Tearing of the Bark and Stem Wood Tips

  • Make a small wedge shaped cut on the underside of the branch just on the branch side of the stem collar. This will break the bark at that point and prevent a tear from running along the bark and stem tissue.
  • Somewhat farther along the branch, starting at the top of the branch cut all the way through the branch leaving a stub end.
  • Finally, make a third cut parallel to and just on the branch side of the of the stem collar to reduce the length of the stub as much as possible.
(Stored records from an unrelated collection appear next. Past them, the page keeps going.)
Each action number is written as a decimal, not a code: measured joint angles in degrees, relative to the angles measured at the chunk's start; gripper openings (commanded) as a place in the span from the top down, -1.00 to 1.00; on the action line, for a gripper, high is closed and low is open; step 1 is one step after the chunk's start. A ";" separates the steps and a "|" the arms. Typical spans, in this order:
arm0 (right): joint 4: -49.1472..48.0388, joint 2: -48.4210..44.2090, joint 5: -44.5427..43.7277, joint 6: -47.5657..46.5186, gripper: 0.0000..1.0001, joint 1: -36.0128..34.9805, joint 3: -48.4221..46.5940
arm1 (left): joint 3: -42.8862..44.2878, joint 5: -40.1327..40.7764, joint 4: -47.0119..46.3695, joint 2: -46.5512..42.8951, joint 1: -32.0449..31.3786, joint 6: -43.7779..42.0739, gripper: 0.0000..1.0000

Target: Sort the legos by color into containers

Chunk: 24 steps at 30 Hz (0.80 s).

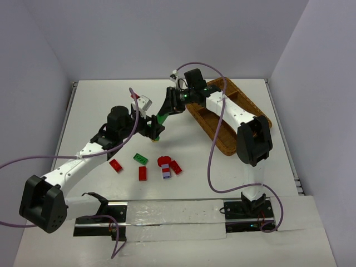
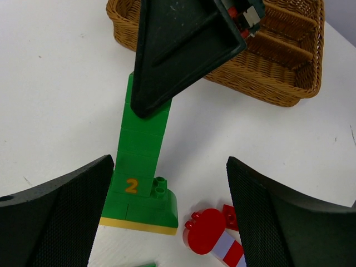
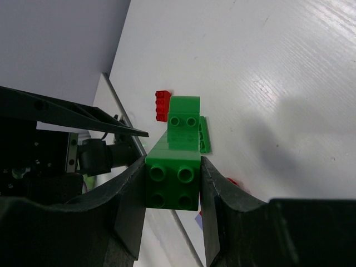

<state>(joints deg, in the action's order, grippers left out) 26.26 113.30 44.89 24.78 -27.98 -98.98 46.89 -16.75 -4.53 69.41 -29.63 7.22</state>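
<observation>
wicker tray (image 2: 267,83): beyond left fingers, contents unclear | right gripper (image 3: 172,167): pinching green lego stack (image 3: 172,186) | left gripper (image 2: 169,167): fingers spread, stack base and red lego (image 2: 204,231) between them

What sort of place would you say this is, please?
Probably a robot lab workcell: a white table boxed in by plain walls, two arms bolted at its edge, and toy bricks with a wicker tray.

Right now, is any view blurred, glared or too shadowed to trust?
Top external: evenly lit, soft shadows only. Left wrist: tall green brick stack sharp between the open left claw. Right wrist: right claw grips it, sharp; dim shadow across white table.
</observation>
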 measured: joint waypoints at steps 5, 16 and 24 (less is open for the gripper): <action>-0.18 -0.04 0.34 0.67 1.00 0.00 0.00 | 0.00 1.52 -1.93 0.49 -0.72 -0.58 -0.67; -0.26 -0.04 1.27 1.37 1.00 0.00 0.00 | 0.00 3.84 -6.29 3.49 -0.79 -0.94 -0.47; -2.55 -0.04 2.93 3.24 1.00 0.00 0.01 | 0.01 4.08 -6.64 4.46 -0.79 -1.93 -0.10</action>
<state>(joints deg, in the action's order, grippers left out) 23.72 113.25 47.81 28.03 -27.99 -98.97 46.91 -12.67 -11.16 73.87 -30.41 5.29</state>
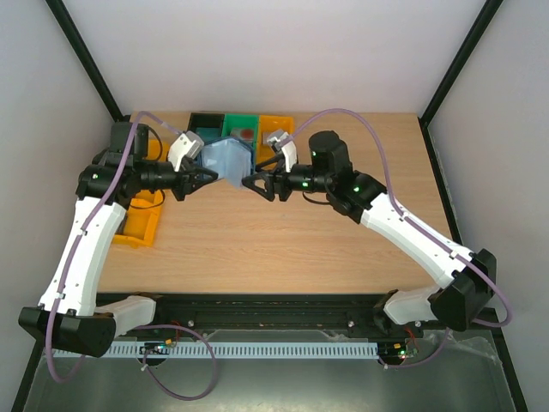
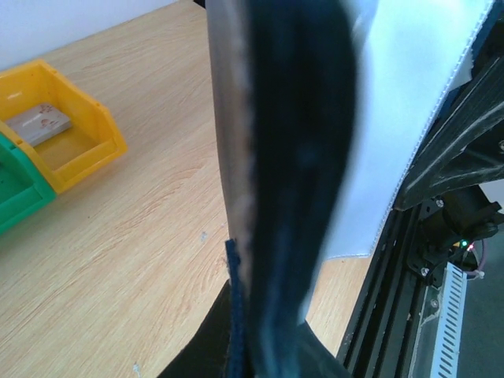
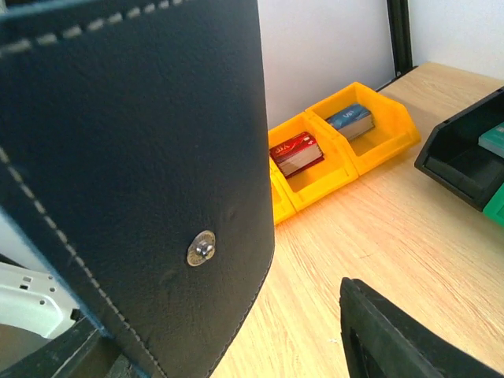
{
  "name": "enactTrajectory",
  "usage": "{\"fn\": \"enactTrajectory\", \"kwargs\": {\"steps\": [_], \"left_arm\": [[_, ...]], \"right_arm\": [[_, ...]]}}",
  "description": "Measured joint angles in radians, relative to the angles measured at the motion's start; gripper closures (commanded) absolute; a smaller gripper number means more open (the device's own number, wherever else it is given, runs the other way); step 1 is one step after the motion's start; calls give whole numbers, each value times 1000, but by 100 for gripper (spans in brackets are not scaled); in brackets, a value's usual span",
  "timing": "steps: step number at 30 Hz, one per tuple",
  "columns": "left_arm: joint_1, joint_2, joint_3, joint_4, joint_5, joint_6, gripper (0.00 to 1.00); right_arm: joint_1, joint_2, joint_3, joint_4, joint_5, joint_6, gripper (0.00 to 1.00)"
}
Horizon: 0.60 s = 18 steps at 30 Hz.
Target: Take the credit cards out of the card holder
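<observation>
Both grippers, left (image 1: 208,178) and right (image 1: 253,183), are clamping the opened card holder (image 1: 227,160); only right wrist view is showing its snap stud (image 3: 201,247).

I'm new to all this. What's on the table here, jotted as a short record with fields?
Held item: card holder, opened flat, lifted between both grippers
Left gripper: gripping the holder's left edge
Right gripper: gripping its right edge
Cards: none visibly out of the holder
Bins: yellow bin at left; black bin, green bin and orange bin along the far edge
Table: light wood
</observation>
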Motion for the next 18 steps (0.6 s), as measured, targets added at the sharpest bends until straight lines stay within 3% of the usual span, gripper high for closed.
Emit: {"fn": "enactTrajectory", "kwargs": {"steps": [4, 11, 18], "left_arm": [[0, 0, 1, -3, 24, 1, 98], [1, 0, 1, -5, 63, 5, 98], [6, 0, -6, 5, 79, 5, 98]], "right_arm": [[0, 10, 1, 1, 5, 12, 49], [0, 56, 29, 30, 66, 73, 56], [11, 95, 54, 92, 78, 127, 83]]}}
A similar procedure is used in pruning one of two branches (or one large branch and a stem) joined together in a ‘u’ or ‘v’ crotch. This is known as a drop crotch cut. Make the first notch cut on the underside of the branch you’re pruning well up from the crotch. For the second cut, cut completely through the branch from inside the crotch well up from the ridge of bark joining the two branches. Finally, to shorten the remaining stub, make the third cut just to one side of the branch bark ridge and roughly parallel to it.

When to Prune

For most trees, the dormant season, late fall or winter, is the best time to prune although dead branches can and should be removed at any time. Pruning during the dormant period minimizes sap loss and subsequent stress to the tree. It also minimizes the risk of fungus infection or insect infestation as both fungi and insects are likely to be in dormancy at the same time as the tree. Finally, in the case of deciduous trees, pruning when the leaves are off will give you a better idea of how your pruning will affect the shape of the tree. Some fruiting and flowering trees should be pruned at other times of the year, depending on whether they flower on the previous year’s growth or not.

How Much to Prune

When deciding how much to prune a tree, as little as possible is often the best rule of thumb. All prunes place stress on a tree and increase its vulnerability to disease and insects. Never prune more than 25% of the crown and ensure that living branches compose at least 2/3 of the height of the tree. Pruning more risks fatally damaging your tree. In some cases, storm damage, height reduction to avoid crowding utility lines or even raising the crown to meet municipal bylaws, your pruning choices are made for you. But even in these instances, prune as little as you can get away with.

Pruning is an important maintenance practice for your trees, and should be done regularly to keep your trees healthy. Proper pruning can increase the vitality and beauty of your trees. Improper pruning (without the understanding of the physiological and physical requirement of the tree) can result in unsightly and unhealthy trees, as well as dangerous conditions for the surrounding area.